During discussions between the home secretaries of India and Bangladesh that were held at Dhaka from Oct 7 to 9 in 1993, it was agreed that the director general-level meetings between the BSF and BGB, were to be a biannual event.
In the agreed summary of discussions during the said meeting, it was emphasised that problems in the areas of mutual interests and concerns could be progressively resolved through close contacts and continuing meaningful dialogue at various levels.
Accordingly, DG BSF and DG BGB have been holding border coordination meetings twice a year alternatively at Delhi and Dhaka and joint record of discussions of these meetings are forwarded to the Ministry of Home Affairs after each such meeting, the statement said.
Assam's capital city is the base for BSF's Guwahati frontier headquarters whose troops guard 495 km of the front, out of the total 4,096 km long India-Bangladesh international border, that runs along this state and some parts of West Bengal.
A special BSF water wing that keeps vigil along the riverine border areas including Dhubri in Assam are under the command of this frontier of the border force.
The current relations between the two countries and the forces are very good and and both the sides will take them forward during these talks, officials said.
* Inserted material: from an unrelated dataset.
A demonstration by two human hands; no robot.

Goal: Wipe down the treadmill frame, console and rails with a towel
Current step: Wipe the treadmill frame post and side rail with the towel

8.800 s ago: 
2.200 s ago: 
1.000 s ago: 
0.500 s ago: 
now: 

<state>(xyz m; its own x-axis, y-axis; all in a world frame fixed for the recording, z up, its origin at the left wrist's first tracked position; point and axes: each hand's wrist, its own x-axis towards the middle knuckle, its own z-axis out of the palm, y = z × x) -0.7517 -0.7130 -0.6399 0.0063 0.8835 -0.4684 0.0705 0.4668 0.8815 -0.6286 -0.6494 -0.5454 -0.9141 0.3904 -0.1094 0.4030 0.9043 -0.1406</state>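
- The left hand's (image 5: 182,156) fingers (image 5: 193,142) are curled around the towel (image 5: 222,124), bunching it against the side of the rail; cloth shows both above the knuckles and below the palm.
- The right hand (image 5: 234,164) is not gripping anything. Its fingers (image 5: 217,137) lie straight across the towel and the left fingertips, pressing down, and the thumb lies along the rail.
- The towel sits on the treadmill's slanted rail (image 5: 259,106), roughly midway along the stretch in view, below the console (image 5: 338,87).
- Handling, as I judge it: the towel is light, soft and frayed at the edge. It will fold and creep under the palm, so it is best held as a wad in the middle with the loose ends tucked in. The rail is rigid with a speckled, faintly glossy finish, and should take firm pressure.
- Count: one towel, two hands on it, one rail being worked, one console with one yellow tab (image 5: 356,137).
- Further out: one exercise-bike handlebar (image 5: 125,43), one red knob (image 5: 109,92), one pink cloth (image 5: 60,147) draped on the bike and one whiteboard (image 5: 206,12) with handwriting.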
While the Indian side is expected to take up the issue of joint border security management, fencing of unfenced areas and undertaking effective steps to curb cross-border crimes, the Bangaldeshi border force is expected to take up issues related to killing of its people along the front.
BSF DG Asthana, during the last meeting in Dhaka, has said that the killing of criminals along the front will be "made to reduce significantly" even as he reiterated that his troops only fire when their lives are endangered by cross-border miscreants.
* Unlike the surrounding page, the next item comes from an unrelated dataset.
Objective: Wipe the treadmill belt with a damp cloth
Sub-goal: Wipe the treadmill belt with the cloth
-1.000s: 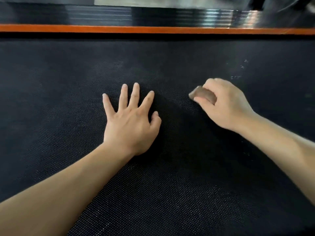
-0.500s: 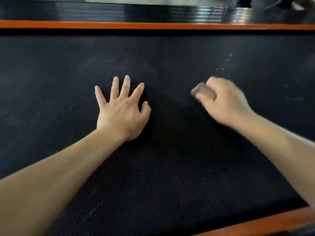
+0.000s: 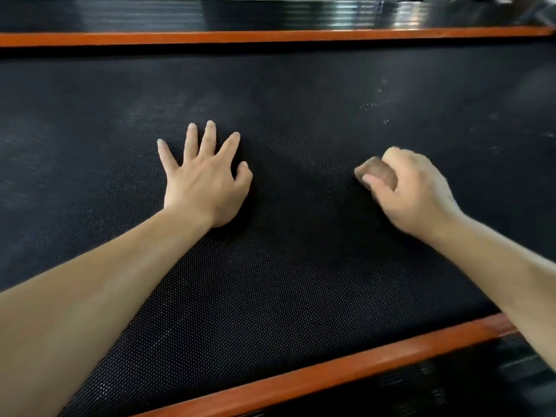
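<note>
The black textured treadmill belt [image 3: 285, 281] fills most of the view. My left hand [image 3: 204, 179] lies flat on it left of centre, fingers spread and straight. My right hand [image 3: 412, 188] is to the right, fingers curled round a small brown wad of cloth [image 3: 377, 171] that it presses on the belt. Only the cloth's left end shows past the fingers. A few pale specks [image 3: 376, 103] dot the belt beyond the right hand.
An orange side strip [image 3: 270, 37] runs along the belt's far edge, with a ribbed black and shiny metal rail [image 3: 301, 10] behind it. Another orange strip [image 3: 346, 368] borders the near edge at the lower right.
My right hand with the cloth has slid toward me and a little right along the belt. The view has pulled back, showing the near orange strip. My left hand stays flat.
</note>
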Available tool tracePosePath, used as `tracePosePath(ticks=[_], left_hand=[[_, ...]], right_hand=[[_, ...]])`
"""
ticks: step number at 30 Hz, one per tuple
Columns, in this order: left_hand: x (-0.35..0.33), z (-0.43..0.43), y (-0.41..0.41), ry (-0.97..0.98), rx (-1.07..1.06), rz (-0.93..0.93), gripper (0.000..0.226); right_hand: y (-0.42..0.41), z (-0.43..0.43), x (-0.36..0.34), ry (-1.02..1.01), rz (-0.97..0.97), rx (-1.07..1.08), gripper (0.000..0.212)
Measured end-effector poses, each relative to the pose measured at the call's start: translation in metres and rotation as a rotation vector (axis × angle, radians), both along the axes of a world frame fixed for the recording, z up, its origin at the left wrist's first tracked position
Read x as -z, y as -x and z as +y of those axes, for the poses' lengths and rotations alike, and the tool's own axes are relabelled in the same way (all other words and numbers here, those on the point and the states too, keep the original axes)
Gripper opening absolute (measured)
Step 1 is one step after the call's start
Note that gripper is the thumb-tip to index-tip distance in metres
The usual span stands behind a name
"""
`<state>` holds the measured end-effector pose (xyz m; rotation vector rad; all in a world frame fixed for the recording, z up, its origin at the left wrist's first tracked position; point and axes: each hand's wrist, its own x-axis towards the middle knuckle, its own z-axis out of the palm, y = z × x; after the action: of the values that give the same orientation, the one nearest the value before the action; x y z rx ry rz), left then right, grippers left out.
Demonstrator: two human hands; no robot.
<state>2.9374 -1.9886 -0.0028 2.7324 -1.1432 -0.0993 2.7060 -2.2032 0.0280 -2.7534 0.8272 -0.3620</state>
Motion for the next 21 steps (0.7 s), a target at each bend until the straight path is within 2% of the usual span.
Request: tracePosePath(ticks=[2, 6, 8, 12, 14, 15, 16, 18, 21], left_hand=[[0.001, -0.001, 0.000, 0.004, 0.003, 0.004, 0.063], [0.000, 0.001, 0.001, 0.017, 0.003, 0.001, 0.063], [-0.001, 0.001, 0.002, 0.024, 0.004, 0.003, 0.063], [-0.002, 0.002, 0.002, 0.055, 0.014, 0.012, 0.061], [-0.003, 0.002, 0.003, 0.075, 0.017, 0.015, 0.060], [-0.003, 0.002, 0.004, 0.085, 0.020, 0.020, 0.058], [-0.004, 0.003, 0.005, 0.101, 0.024, 0.024, 0.057], [-0.008, 0.004, 0.008, 0.150, 0.039, 0.038, 0.053], [-0.015, 0.006, 0.022, 0.238, 0.105, 0.033, 0.048]], right_hand=[[0.013, 0.026, 0.005, -0.006, -0.008, -0.070, 0.031], [0.048, 0.088, -0.007, -0.196, 0.065, -0.458, 0.033], [0.047, 0.066, -0.008, -0.165, 0.068, -0.429, 0.036], [0.038, 0.034, -0.005, -0.031, 0.033, -0.089, 0.033], [0.047, 0.060, -0.006, -0.084, 0.013, -0.180, 0.035], [0.054, 0.078, -0.009, -0.187, 0.016, -0.284, 0.031], [0.063, 0.094, -0.014, -0.291, 0.040, -0.392, 0.022], [0.074, 0.099, -0.019, -0.352, 0.097, -0.536, 0.008], [0.079, 0.063, -0.017, -0.268, 0.035, -0.446, 0.019]])
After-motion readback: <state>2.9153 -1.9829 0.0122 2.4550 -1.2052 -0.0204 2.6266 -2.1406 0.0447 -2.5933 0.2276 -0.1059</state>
He had said that death or apprehension of criminals on the border are "irrespective of nationalities."
"BSF personnel fire with non-lethal weapon only in self-defence when they are surrounded by large number of miscreants armed with dah (cleaver-shaped knife), sticks etc, and their lives are endangered," he was quoted as saying by a BSF spokesperson.
The two sides are also expected to firm up new standard operating procedures (SOPs) in view of crossing of "significant" number of mentally disabled Indian nationals to Bangladesh, a plan mooted by the BSF chief.
The two forces, after the Dhaka talks in September, had also decided to "share real-time information" with each other expeditiously through formal or informal channels regarding human trafficking, smuggling of narcotics, fake Indian currency notes, cattle, arms, ammunition, explosives, information related to anti-social elements, activities of IIGs (Indian Insurgent groups) and breach or damage of the border fence.